Liderazgo : pondera la emoción y la razón

Liderazgo : pondera la emoción y la razón

Liderazgo : pondera la emoción y la razón

Liderazgo : pondera la emoción y la razón

El campo del liderazgo es amplio, profundo y complejo. Ya he dicho en muchas ocasiones que la palabra liderazgo se utiliza indiscriminadamente y erróneamente.  Se utiliza el concepto líder como sinónimo del representante de una organización, empresa o partido político.

A menudo se confunde directivo con líder.
Nada más lejos.

La sociedad está llena de directivos sin liderazgo y de líderes que no son directivos. 

Por lo tanto hay personas con liderazgo que no tienen responsabilidades sobre equipos, proyectos o sobre temas que afectan a la sociedad. Es su elección.

Es imprescindible que un directivo haya desarrollado su liderazgo. Si no lo hace el entorno, la organización o la sociedad se resiente de ello.

Un líder elige y decide qué hace: ser directivo, artista o presidente del gobierno.

En esta confusión del concepto de líder, algunos introducen la importancia de actuar por emociones. Y si, es importante tener en cuenta las emociones y dejarse llevar, en parte, por ellas. Todos tenemos que mantener la ilusión de transformar sueños y deseos en realidad y nos debemos permitir creer que podemos conseguir lo que deseamos.

Hay una frase, que creo que define muy bien el cómo debe actuar en este sentido un líder:

El líder tiene en la cabeza en el cielo y los pies en el suelo.

Y es así.

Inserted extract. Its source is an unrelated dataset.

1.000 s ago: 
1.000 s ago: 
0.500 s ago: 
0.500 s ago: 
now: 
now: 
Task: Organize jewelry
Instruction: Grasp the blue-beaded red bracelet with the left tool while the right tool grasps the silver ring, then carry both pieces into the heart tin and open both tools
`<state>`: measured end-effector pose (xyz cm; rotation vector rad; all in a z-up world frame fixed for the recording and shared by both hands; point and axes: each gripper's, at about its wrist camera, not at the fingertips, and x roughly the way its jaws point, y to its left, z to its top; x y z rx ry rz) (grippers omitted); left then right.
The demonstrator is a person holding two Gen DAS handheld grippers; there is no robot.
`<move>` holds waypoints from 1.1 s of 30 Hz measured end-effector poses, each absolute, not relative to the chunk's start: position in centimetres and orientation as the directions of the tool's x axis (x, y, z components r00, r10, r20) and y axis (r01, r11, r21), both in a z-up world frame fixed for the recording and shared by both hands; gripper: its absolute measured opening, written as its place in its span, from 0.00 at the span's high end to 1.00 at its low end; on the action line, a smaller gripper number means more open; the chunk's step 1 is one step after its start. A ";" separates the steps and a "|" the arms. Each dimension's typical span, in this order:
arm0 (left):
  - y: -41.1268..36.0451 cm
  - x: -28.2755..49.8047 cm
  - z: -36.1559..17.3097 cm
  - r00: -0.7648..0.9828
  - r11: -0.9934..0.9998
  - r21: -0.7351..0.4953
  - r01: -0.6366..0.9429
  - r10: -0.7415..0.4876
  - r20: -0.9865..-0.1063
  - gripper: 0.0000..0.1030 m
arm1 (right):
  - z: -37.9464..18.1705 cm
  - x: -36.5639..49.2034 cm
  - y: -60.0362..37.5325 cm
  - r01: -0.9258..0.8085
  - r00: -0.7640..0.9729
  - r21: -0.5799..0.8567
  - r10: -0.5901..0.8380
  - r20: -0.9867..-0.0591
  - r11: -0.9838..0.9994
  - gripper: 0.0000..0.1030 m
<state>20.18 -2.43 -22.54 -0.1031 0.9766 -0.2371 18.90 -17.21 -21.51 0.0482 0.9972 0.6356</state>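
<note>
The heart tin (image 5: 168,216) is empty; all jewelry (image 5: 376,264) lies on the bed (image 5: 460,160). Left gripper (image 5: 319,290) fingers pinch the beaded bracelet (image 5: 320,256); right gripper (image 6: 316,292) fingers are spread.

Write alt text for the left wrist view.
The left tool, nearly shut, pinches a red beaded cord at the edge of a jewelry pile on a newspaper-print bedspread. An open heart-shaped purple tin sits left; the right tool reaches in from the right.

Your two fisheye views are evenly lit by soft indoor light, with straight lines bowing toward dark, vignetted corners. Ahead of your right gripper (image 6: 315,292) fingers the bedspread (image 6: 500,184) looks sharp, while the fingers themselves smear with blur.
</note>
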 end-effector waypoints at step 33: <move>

La emoción forma parte del motor de las acciones. Pero debemos tener siempre claro que las emociones, las ilusiones y los sueños, para poder hacerse realidad requieren de trabajo, de método, de esfuerzo y sobre todo de baños de realidad.

Cuando nos refugiamos en vivir en un sueño, que objetivamente no tiene posibilidades de hacerse realidad o al menos no las tiene en en tiempo futuro cercano que se pueda definir, nos estamos engañando y a veces, haciéndolo, engañamos a los demás.

El liderazgo nos compromete con la honestidad para saber identificar, definir y proyectar lo que queremos. Incorpora el motor de la ilusión por hacerlo posible. Pero también nos obliga a tener el coraje y la valentía para saber cuándo nos engañamos viviendo una irrealidad sabiendo que  en el fondo no es posible conseguirla.

El líder es sincero consigo mismo. Lucha imparablemente por sus sueños. Trabaja con rigor para conseguirlos. Pero nunca se esconde en un sueño que sabe que es irreal. Porque el líder consigue lo que se propone pero evita caídas dolorosas desde grandes alturas.